Exercise objective: Without including any pictures, give back all of the data exactly.

+++++

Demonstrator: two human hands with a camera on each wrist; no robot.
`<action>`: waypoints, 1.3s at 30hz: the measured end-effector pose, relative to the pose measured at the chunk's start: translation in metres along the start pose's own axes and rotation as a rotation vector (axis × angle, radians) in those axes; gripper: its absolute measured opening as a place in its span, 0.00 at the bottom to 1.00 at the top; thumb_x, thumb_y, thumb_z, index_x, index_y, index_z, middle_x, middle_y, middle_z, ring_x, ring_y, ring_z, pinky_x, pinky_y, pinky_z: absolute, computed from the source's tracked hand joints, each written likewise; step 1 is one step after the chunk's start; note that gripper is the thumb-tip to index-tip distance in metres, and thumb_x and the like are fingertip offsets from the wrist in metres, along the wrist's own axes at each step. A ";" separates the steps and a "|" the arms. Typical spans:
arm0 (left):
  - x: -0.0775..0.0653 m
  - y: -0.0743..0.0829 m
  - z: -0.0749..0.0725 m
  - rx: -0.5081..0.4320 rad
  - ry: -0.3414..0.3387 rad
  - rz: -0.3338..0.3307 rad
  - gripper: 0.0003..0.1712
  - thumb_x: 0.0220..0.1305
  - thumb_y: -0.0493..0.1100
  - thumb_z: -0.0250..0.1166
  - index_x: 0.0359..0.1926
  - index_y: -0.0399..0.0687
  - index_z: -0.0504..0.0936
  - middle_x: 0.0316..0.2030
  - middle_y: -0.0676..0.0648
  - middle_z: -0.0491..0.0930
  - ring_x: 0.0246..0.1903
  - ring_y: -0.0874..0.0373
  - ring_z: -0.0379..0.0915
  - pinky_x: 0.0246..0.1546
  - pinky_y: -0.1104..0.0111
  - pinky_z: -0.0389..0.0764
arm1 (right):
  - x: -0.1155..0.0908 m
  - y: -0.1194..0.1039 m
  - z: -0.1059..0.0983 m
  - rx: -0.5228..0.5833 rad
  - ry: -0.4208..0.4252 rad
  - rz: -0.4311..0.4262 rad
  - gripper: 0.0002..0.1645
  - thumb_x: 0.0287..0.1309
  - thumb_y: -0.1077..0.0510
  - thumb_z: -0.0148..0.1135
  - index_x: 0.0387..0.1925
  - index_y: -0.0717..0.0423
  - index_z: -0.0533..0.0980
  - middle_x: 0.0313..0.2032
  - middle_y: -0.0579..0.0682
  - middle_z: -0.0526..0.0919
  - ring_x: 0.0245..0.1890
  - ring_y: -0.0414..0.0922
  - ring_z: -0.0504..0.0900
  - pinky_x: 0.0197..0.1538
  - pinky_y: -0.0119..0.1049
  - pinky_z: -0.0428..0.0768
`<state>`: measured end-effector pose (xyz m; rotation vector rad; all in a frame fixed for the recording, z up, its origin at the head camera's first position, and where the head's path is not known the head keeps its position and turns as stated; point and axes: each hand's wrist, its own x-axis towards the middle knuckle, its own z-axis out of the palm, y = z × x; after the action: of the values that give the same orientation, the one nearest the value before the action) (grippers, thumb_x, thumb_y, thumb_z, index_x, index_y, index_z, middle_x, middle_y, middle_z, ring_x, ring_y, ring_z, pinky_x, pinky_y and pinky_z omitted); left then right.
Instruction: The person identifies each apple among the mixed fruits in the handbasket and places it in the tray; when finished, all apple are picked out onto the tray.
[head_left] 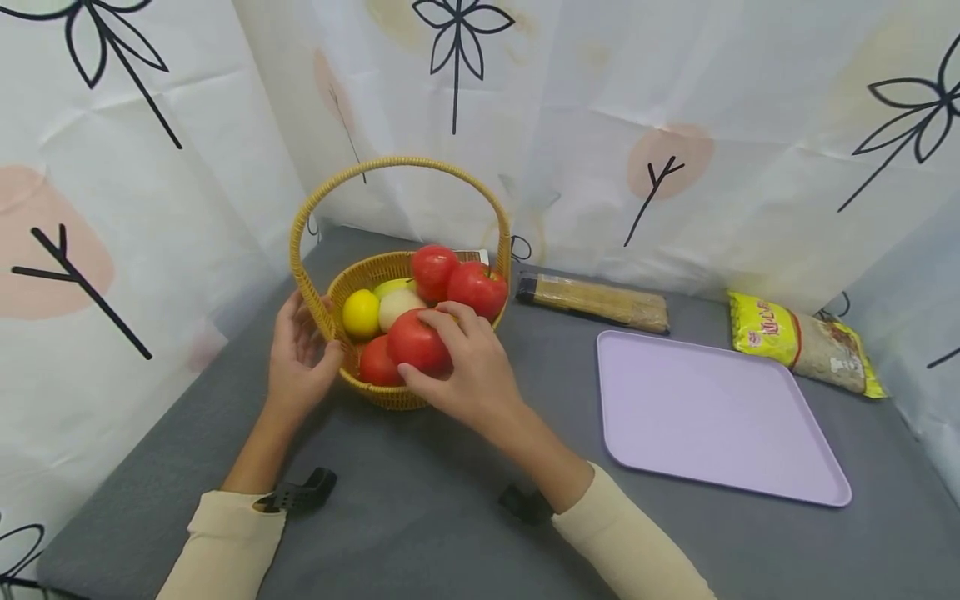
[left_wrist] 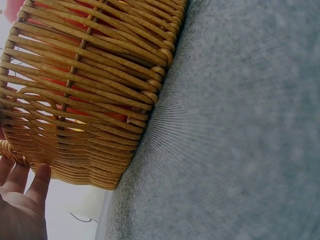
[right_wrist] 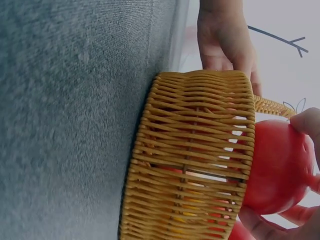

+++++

Reply:
Demonstrator: two human hands with a camera on each wrist; no robot.
`<action>`: waypoints, 1.3s at 30hz: the measured end-effector pose, relative to the pose measured at the chunk's start: translation in metres along the start pose's own axes and rotation as a rotation vector (axis × angle, radians) in those axes; gripper: its absolute measured opening as a place in its span, 0.00 at the bottom to 1.00 at the top; thumb_x, thumb_y, thumb_z, index_x, index_y, index_z, middle_x, middle_y, middle_z, ring_x, ring_y, ring_z, pinky_x, pinky_y, pinky_z: absolute, computed from the source's tracked hand joints, each written likewise; step 1 is one step after the chunk's start; note that gripper is the thumb-tip to index-tip distance in metres, and thumb_x and the like are fingertip offsets from the wrist in metres, along the wrist's own axes at each step. A ";" separates the steps and a "|" the arms. Typical spans:
arm0 (left):
  - x: -0.0775..0.0653 m
  - y: -0.0743..0.0829 m
  - z: -0.0749..0.0725 m
  - rx: -0.5081..0.4320 rad
  - ry: -0.3414..0.3387 rad
  - rz: -0.3338..0.3307 rad
  - gripper: 0.0003..0.1712
  - thumb_x: 0.0220..0.1305
  - thumb_y: -0.0493..0.1100
  - thumb_z: -0.0250..0.1166
  - index_x: 0.0359..0.1926
  - index_y: -0.0399..0.0687
  - index_z: -0.0504..0.0936
  - middle_x: 0.0316..0.2030
  - middle_y: -0.0676..0.0648
  - middle_z: -0.0491..0.0930
  - ring_x: 0.0246..0.1903
  - ring_y: -0.0874..0.0373
  - ring_z: -0.0379..0.0915
  - pinky_x: 0.0246..0.1546
  - pinky_y: -0.1104..0.0111
  - pinky_z: -0.0389..0.0764
arm1 (right):
  - x: -0.1155..0.0908 m
  - y: -0.1194..0.1039 m
  - z: -0.1059..0.0983 m
  - rx: -0.5228..0.5833 rad
  - ry: -0.4208..0.4252 rad
  - rz: -0.4311..0.4262 rad
  - gripper: 0.0002..0.1645
  - thumb_x: 0.0287..0.1309
  - thumb_y: -0.1077..0.0510
  - thumb_z: -0.0148..0.1135
  - index_x: 0.0387..0.1925
  - index_y: -0.0717..0.0423
  - index_z: -0.0533..0.0980
  - middle_x: 0.0313..0.2032
  - middle_y: -0.0579..0.0682
  - middle_z: -0.0526..0.0919
  - ring_x: 0.0245..0.1890
  - ring_y: -0.0414..0.0922
  - ring_z: -0.0504..0.0900
  - pinky_x: 0.0197..0.1538
  - pinky_y: -0.0119..0.1049
  - pinky_z: -0.0428..0.0768
`<state>`: measured end-effector pose (xyz m; rotation vector rad; all in a frame fixed for the recording, z up, its origin at the head camera's first position, and where the head's path is not known the head keeps its position and turns as stated; point and axes: each hand's wrist, its own x-axis towards the middle knuckle, its own z-axis out of the palm, y = z × x; after the action: of the values that give the same orientation, the one nearest the value before the action) (grippers, thumb_x, thumb_y, thumb_z, index_x, index_y, index_z, middle_x, middle_y, middle_z, ring_x, ring_y, ring_z, pinky_x, pinky_y and pinky_z omitted); left then right.
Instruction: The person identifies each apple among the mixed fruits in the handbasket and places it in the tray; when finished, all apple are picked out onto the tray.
[head_left] 
[left_wrist] 
[right_wrist] 

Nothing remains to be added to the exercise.